*Problem requirements*
Could you print every entry below exactly as given?

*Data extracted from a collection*
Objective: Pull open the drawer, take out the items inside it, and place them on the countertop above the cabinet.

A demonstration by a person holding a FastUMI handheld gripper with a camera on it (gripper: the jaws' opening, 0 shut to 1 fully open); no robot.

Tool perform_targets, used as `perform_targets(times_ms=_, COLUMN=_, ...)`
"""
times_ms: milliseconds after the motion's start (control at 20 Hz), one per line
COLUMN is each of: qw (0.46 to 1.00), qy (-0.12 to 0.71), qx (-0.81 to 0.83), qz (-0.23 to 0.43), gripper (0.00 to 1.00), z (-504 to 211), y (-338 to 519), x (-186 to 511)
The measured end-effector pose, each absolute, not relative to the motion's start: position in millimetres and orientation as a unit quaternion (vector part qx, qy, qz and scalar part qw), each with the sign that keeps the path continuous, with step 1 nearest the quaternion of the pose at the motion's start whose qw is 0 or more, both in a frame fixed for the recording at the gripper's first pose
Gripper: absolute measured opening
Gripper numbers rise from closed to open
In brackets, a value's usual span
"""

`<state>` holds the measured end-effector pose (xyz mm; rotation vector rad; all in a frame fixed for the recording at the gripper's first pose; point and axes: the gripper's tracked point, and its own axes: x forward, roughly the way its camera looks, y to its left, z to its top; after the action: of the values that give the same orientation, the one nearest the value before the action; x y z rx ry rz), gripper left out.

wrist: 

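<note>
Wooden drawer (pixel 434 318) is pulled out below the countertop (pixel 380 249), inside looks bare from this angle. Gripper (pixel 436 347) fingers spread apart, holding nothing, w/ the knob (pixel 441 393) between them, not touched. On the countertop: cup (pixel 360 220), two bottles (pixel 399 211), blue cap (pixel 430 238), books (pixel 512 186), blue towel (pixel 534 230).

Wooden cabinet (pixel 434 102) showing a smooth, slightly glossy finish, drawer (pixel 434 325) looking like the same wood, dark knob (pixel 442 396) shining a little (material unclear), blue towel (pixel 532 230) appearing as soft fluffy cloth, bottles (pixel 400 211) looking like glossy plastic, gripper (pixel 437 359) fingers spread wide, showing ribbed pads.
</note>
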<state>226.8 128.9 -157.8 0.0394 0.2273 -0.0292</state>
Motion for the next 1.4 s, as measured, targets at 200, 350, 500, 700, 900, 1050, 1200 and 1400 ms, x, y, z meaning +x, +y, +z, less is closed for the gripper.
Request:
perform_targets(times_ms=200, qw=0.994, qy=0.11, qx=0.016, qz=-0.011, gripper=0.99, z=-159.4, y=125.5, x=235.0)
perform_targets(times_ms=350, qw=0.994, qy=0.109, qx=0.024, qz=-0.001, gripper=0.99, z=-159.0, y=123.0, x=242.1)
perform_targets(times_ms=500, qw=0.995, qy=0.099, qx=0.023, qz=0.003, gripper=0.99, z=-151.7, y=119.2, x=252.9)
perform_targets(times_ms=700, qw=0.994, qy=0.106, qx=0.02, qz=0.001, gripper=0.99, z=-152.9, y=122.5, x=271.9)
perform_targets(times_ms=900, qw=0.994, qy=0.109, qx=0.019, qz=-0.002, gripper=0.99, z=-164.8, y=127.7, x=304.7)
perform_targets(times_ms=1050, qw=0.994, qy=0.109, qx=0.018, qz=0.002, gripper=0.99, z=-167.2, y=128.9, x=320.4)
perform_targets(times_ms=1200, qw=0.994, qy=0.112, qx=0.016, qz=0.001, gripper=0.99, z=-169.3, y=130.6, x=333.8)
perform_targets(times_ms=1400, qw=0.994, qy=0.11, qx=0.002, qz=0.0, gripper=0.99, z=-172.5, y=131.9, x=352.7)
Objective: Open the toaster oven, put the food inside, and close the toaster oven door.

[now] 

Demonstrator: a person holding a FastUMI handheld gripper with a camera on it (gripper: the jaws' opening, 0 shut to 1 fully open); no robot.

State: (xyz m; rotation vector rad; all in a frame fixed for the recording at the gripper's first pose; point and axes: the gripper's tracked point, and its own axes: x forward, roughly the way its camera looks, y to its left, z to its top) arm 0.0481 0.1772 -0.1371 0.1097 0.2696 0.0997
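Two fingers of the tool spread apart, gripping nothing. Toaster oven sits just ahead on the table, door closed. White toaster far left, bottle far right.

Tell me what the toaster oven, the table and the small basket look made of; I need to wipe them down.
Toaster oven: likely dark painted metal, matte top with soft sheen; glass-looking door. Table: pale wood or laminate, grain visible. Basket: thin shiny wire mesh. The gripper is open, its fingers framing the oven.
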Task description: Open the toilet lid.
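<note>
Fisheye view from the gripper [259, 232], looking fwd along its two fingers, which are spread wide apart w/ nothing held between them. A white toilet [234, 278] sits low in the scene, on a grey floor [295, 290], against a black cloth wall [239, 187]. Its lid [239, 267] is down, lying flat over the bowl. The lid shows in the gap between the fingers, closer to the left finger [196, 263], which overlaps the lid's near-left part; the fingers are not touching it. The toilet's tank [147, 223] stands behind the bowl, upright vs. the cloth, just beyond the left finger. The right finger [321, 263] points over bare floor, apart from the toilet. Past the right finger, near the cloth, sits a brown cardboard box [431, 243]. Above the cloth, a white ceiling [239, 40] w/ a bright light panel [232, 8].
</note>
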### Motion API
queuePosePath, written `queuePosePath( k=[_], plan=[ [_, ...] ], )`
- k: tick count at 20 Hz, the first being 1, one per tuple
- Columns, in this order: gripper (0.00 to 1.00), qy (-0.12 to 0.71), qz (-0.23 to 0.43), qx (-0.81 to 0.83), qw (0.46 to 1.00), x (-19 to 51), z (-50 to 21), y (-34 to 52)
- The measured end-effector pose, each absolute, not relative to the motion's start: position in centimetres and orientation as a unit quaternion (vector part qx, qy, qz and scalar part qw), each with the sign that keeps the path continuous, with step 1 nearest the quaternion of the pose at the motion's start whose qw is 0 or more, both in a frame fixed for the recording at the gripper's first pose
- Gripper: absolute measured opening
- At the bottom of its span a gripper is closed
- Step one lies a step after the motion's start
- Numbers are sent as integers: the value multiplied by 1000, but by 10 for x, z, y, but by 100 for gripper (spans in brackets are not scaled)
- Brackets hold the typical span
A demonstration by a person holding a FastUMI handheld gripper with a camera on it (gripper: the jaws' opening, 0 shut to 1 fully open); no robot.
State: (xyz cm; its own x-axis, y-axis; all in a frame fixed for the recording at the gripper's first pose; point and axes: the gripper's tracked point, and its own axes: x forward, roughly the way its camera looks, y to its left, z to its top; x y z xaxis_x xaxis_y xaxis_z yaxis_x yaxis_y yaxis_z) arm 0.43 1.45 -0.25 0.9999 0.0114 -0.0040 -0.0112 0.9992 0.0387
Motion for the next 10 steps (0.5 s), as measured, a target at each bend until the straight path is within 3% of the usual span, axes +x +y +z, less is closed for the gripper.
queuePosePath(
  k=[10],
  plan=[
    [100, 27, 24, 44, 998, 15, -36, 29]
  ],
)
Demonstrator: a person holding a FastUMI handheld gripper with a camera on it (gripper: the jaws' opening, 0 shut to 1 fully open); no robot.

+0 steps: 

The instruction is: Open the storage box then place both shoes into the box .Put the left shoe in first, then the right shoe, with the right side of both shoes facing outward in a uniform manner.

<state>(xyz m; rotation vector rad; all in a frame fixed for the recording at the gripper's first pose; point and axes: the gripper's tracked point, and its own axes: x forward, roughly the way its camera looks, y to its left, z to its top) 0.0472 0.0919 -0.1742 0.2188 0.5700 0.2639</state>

*Reply*
Objective: Pull open the drawer, take out the items inside it, and place them on the countertop above the cabinet.

A demonstration by a person holding a FastUMI handheld gripper with a camera on it (gripper: the jaws' opening, 0 shut to 1 fully open); no robot.

Tool perform_targets, used as `perform_targets(times_ms=_, COLUMN=_, ...)`
"""
times_ms: milliseconds after the motion's start (control at 20 Hz), one per line
COLUMN is each of: qw (0.46 to 1.00), qy (-0.12 to 0.71), qx (-0.81 to 0.83), qz (-0.23 to 0.43), gripper (0.00 to 1.00), z (-504 to 211), y (-338 to 519), x (-186 to 511)
The measured end-effector pose, each absolute, not relative to the motion's start: position in millimetres and orientation as a unit quaternion (vector part qx, qy, qz and scalar part qw), each with the sign that keeps the path continuous, with step 1 nearest the quaternion of the pose at the motion's start whose qw is 0 or more, both in a frame fixed for the recording at the gripper's first pose
Gripper: absolute measured opening
Gripper numbers rise from closed to open
In brackets, a value's usual span
"""

`<state>` holds the measured end-effector pose (xyz mm; rotation vector rad; all in a frame fixed for the recording at the gripper's first pose; point and axes: the gripper's tracked point, and its own axes: x forward, roughly the way its camera looks, y to its left, z to its top; after the action: of the values that give the same orientation, the one nearest the value before the action; x y z rx ry rz), gripper left out.

wrist: 

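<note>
Wooden drawer (pixel 434 318) is pulled out below the countertop (pixel 380 249), inside looks bare from this angle. Gripper (pixel 436 347) fingers spread apart, holding nothing, w/ the knob (pixel 441 393) between them, not touched. On the countertop: cup (pixel 360 220), two bottles (pixel 399 211), blue cap (pixel 430 238), books (pixel 512 186), blue towel (pixel 534 230).

Wooden cabinet (pixel 434 102) showing a smooth, slightly glossy finish, drawer (pixel 434 325) looking like the same wood, dark knob (pixel 442 396) shining a little (material unclear), blue towel (pixel 532 230) appearing as soft fluffy cloth, bottles (pixel 400 211) looking like glossy plastic, gripper (pixel 437 359) fingers spread wide, showing ribbed pads.
</note>
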<state>226.8 128.9 -157.8 0.0394 0.2273 -0.0292</state>
Motion for the next 1.4 s, as measured, targets at 200, 350, 500, 700, 900, 1050, 1200 and 1400 ms, x, y, z meaning +x, +y, +z, less is closed for the gripper.
Request:
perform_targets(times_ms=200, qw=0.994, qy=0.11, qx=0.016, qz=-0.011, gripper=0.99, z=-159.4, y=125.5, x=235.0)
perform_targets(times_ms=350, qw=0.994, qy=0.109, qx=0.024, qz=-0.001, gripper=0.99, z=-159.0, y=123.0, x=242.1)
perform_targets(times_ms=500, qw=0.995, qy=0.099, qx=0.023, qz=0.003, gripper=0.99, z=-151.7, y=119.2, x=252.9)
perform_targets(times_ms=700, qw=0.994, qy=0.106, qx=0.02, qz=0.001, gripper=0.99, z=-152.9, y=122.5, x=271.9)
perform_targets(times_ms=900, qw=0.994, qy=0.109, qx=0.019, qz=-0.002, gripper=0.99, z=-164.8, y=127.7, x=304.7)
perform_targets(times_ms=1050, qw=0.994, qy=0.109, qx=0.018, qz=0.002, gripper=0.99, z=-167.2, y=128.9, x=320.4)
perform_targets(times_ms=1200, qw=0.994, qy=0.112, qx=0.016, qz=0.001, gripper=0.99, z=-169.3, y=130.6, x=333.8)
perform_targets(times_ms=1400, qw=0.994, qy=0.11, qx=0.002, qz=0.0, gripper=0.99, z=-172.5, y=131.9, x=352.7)
Objective: Open the toaster oven, put the food inside, and close the toaster oven door.

[now] 

Demonstrator: a person holding a FastUMI handheld gripper with a camera on it (gripper: the jaws' opening, 0 shut to 1 fully open); no robot.

State: (xyz m; rotation vector rad; all in a frame fixed for the recording at the gripper's first pose; point and axes: the gripper's tracked point, and its own axes: x forward, roughly the way its camera looks, y to its left, z to its top) arm 0.0481 0.1772 -0.1371 0.1097 0.2696 0.0997
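Two fingers of the tool spread apart, gripping nothing. Toaster oven sits just ahead on the table, door closed. White toaster far left, bottle far right.

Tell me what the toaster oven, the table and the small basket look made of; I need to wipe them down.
Toaster oven: likely dark painted metal, matte top with soft sheen; glass-looking door. Table: pale wood or laminate, grain visible. Basket: thin shiny wire mesh. The gripper is open, its fingers framing the oven.
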Task description: Open the toilet lid.
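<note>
Fisheye view from the gripper [259, 232], looking fwd along its two fingers, which are spread wide apart w/ nothing held between them. A white toilet [234, 278] sits low in the scene, on a grey floor [295, 290], against a black cloth wall [239, 187]. Its lid [239, 267] is down, lying flat over the bowl. The lid shows in the gap between the fingers, closer to the left finger [196, 263], which overlaps the lid's near-left part; the fingers are not touching it. The toilet's tank [147, 223] stands behind the bowl, upright vs. the cloth, just beyond the left finger. The right finger [321, 263] points over bare floor, apart from the toilet. Past the right finger, near the cloth, sits a brown cardboard box [431, 243]. Above the cloth, a white ceiling [239, 40] w/ a bright light panel [232, 8].
</note>
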### Motion API
queuePosePath, written `queuePosePath( k=[_], plan=[ [_, ...] ], )`
- k: tick count at 20 Hz, the first being 1, one per tuple
- Columns, in this order: gripper (0.00 to 1.00), qy (-0.12 to 0.71), qz (-0.23 to 0.43), qx (-0.81 to 0.83), qw (0.46 to 1.00), x (-19 to 51), z (-50 to 21), y (-34 to 52)
- The measured end-effector pose, each absolute, not relative to the motion's start: position in centimetres and orientation as a unit quaternion (vector part qx, qy, qz and scalar part qw), each with the sign that keeps the path continuous, with step 1 nearest the quaternion of the pose at the motion's start whose qw is 0 or more, both in a frame fixed for the recording at the gripper's first pose
- Gripper: absolute measured opening
- At the bottom of its span a gripper is closed
- Step one lies a step after the motion's start
- Numbers are sent as integers: the value multiplied by 1000, but by 10 for x, z, y, but by 100 for gripper (spans in brackets are not scaled)
- Brackets hold the typical span
A demonstration by a person holding a FastUMI handheld gripper with a camera on it (gripper: the jaws' opening, 0 shut to 1 fully open); no robot.
State: (xyz cm; its own x-axis, y-axis; all in a frame fixed for the recording at the gripper's first pose; point and axes: the gripper's tracked point, and its own axes: x forward, roughly the way its camera looks, y to its left, z to its top; x y z xaxis_x xaxis_y xaxis_z yaxis_x yaxis_y yaxis_z) arm 0.43 1.45 -0.25 0.9999 0.0114 -0.0040 -0.0112 0.9992 0.0387
Motion for the next 10 steps (0.5 s), as measured, a target at each bend until the straight path is within 3% of the usual span, axes +x +y +z, less is closed for the gripper.
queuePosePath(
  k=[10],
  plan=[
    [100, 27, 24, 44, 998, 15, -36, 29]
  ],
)
Demonstrator: a person holding a FastUMI handheld gripper with a camera on it (gripper: the jaws' opening, 0 shut to 1 fully open); no robot.

+0 steps: 

The instruction is: Open the storage box then place both shoes into the box .Put the left shoe in first, then the right shoe, with the right side of both shoes facing outward in a uniform manner.

<state>(xyz m; rotation vector rad; all in a frame fixed for the recording at the gripper's first pose; point and axes: the gripper's tracked point, and its own axes: x forward, roughly the way its camera looks, y to its left, z to its top) 0.0472 0.0919 -0.1742 0.2188 0.5700 0.2639</state>

No other output is needed; the exercise is complete.